Hine (2009, p. 37) argues that social policy towards young people reinforces this ‘distorted and often negative view of young people’s lives’. She says that it is time for a different approach, one which is based on understanding the lived experiences of young people, and acknowledging the structural and social changes they are contending with. She urges everyone working with young people – policymakers, researchers and practitioners – to see young people ‘in the round’, rather than as a collection of deficits; to seek ways of building on their strengths to help them navigate an increasingly complex world.
The racialisation of social policy around knife crime, gang violence, and terrorism demonstrates how policy isn’t neutral; rather it can feed into longstanding issues of racial inequality and injustice. Policy should alleviate social suffering, instead it is making it worse, this can be demonstrated by the disproportionality of Black people who are stopped and searched compared to their white counterparts. According to the Youth Justice Board (2019) Black children aged 10-17 are four times more likely than white children to be arrested, they note that ‘what is overwhelmingly clear is that the disproportionate number of Black and Asian children arrested, prosecuted and put into custody is a problem which is getting worse’.
- Learn more about the overrepresentation of Black young people and the criminal justice system.
- Find out what Kenechi, 13, and Loren, 18 think about race.
As an introduction to policy, watch Video 1 of Pete Alcock, a Professor of Social Policy at the University of Birmingham, answering the question ‘What is social policy?’

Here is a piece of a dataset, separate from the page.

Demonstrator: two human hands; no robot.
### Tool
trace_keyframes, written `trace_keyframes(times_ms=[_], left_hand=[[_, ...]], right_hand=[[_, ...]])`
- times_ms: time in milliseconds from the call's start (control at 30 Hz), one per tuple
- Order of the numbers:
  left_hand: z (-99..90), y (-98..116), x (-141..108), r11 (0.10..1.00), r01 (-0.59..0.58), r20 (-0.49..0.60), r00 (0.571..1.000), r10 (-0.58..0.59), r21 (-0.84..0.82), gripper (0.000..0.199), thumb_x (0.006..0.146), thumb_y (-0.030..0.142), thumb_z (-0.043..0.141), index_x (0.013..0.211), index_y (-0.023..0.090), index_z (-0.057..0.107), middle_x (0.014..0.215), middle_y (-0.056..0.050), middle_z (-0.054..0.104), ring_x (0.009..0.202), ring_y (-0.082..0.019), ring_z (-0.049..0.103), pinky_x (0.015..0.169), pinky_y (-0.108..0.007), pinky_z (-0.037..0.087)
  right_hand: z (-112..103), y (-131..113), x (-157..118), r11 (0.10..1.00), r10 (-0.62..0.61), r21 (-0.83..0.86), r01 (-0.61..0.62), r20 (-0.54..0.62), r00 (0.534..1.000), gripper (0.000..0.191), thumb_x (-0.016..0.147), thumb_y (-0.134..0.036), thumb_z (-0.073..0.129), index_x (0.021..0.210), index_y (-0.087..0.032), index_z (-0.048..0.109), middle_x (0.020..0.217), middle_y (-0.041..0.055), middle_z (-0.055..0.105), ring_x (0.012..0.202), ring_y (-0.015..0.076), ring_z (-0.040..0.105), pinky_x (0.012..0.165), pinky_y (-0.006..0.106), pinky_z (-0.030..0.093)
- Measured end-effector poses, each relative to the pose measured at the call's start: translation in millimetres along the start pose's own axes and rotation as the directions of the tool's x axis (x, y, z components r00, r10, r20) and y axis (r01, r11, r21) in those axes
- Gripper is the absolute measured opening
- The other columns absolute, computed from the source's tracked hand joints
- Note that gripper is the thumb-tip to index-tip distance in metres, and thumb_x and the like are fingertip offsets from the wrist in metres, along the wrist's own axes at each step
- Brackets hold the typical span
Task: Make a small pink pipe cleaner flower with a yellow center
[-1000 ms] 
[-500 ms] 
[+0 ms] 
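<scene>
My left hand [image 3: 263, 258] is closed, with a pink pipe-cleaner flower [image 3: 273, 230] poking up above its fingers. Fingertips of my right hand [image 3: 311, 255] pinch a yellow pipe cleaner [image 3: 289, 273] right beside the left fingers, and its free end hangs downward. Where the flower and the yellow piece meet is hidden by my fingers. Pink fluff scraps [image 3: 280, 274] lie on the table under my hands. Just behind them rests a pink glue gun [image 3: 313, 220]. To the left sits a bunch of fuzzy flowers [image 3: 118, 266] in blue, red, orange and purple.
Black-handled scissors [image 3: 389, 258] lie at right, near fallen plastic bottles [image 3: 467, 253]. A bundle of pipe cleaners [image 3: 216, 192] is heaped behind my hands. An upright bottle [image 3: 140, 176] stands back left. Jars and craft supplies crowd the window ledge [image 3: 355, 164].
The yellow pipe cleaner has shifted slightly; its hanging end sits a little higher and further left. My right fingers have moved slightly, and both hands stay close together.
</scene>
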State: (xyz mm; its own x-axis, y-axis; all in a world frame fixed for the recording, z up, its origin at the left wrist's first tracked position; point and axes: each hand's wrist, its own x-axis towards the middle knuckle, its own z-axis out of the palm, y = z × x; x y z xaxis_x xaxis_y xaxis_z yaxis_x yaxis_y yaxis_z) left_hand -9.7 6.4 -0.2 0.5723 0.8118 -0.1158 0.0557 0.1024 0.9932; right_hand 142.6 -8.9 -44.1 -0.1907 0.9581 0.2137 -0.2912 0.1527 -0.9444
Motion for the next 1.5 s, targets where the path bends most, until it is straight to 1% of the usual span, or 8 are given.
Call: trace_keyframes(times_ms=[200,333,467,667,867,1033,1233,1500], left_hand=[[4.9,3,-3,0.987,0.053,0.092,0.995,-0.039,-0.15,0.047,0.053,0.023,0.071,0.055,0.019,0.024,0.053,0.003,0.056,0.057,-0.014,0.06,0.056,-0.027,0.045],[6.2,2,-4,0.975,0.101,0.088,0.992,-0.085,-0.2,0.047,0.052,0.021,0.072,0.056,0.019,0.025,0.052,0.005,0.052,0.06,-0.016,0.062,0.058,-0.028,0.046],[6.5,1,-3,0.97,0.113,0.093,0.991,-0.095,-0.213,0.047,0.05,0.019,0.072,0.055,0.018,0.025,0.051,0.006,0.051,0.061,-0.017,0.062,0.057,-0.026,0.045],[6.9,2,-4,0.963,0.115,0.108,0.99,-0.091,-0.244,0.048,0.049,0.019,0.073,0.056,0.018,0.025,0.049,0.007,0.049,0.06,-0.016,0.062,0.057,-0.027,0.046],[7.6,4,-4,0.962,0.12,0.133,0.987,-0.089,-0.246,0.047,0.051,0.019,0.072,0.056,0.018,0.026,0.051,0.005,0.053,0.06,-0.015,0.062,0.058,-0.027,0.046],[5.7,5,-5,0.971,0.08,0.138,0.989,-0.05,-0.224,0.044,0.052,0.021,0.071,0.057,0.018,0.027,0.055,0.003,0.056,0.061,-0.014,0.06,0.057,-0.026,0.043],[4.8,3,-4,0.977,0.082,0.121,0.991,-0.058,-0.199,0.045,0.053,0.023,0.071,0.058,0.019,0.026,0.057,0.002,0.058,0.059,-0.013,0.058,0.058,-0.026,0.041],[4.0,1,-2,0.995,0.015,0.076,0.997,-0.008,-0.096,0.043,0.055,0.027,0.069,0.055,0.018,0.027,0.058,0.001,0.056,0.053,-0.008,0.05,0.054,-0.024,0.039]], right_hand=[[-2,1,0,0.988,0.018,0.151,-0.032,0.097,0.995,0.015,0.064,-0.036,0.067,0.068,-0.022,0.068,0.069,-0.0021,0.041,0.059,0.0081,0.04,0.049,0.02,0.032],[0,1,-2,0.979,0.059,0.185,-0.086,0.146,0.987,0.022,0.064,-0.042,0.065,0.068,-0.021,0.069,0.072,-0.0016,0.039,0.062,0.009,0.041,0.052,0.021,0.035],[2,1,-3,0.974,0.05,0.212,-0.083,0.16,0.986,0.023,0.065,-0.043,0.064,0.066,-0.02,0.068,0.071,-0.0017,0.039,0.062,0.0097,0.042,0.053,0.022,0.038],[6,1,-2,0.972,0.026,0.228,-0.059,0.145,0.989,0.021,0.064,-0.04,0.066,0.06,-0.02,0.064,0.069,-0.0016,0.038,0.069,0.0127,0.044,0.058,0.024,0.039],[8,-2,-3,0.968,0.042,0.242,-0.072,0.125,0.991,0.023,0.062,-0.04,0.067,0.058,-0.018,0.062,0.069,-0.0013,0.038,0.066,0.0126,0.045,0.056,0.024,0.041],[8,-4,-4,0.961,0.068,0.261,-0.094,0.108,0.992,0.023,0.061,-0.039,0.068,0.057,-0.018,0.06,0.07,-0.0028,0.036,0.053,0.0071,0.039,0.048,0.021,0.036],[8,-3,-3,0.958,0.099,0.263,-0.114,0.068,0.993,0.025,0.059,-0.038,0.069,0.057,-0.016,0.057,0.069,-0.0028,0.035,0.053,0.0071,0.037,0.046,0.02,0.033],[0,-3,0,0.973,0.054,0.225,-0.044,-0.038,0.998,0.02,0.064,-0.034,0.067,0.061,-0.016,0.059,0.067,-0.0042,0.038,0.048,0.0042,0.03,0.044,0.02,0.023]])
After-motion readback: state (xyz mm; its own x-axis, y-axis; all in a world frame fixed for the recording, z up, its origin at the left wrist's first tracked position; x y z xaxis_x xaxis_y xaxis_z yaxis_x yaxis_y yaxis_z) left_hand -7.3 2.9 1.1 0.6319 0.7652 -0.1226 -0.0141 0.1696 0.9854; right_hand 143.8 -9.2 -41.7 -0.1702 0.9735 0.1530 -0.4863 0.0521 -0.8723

Activity 1: What is social policy?
As you watch the video, make some notes below. Your comments in the boxes are only accessible to you and noone else is able to view this information.
Pete Alcock describes the scope of social policy in very general terms as the ways in which society promotes welfare and wellbeing in the population. Studying social policy usually means looking at particular aspects, for example health or education. Note how he does not take either of these as ‘givens’: health and education can be understood very differently by different people or by different governments. As Alcock puts this, much depends on ‘how we define it, how we promote it.’
He draws attention to the fact that social policy is not simply defined or implemented by governments, but also depends on a range of voluntary and community organisations and the informal relationships between people. This idea that policy is not simply a top-down process in which governments design and deliver policy solutions to social problems will be revisited throughout this course.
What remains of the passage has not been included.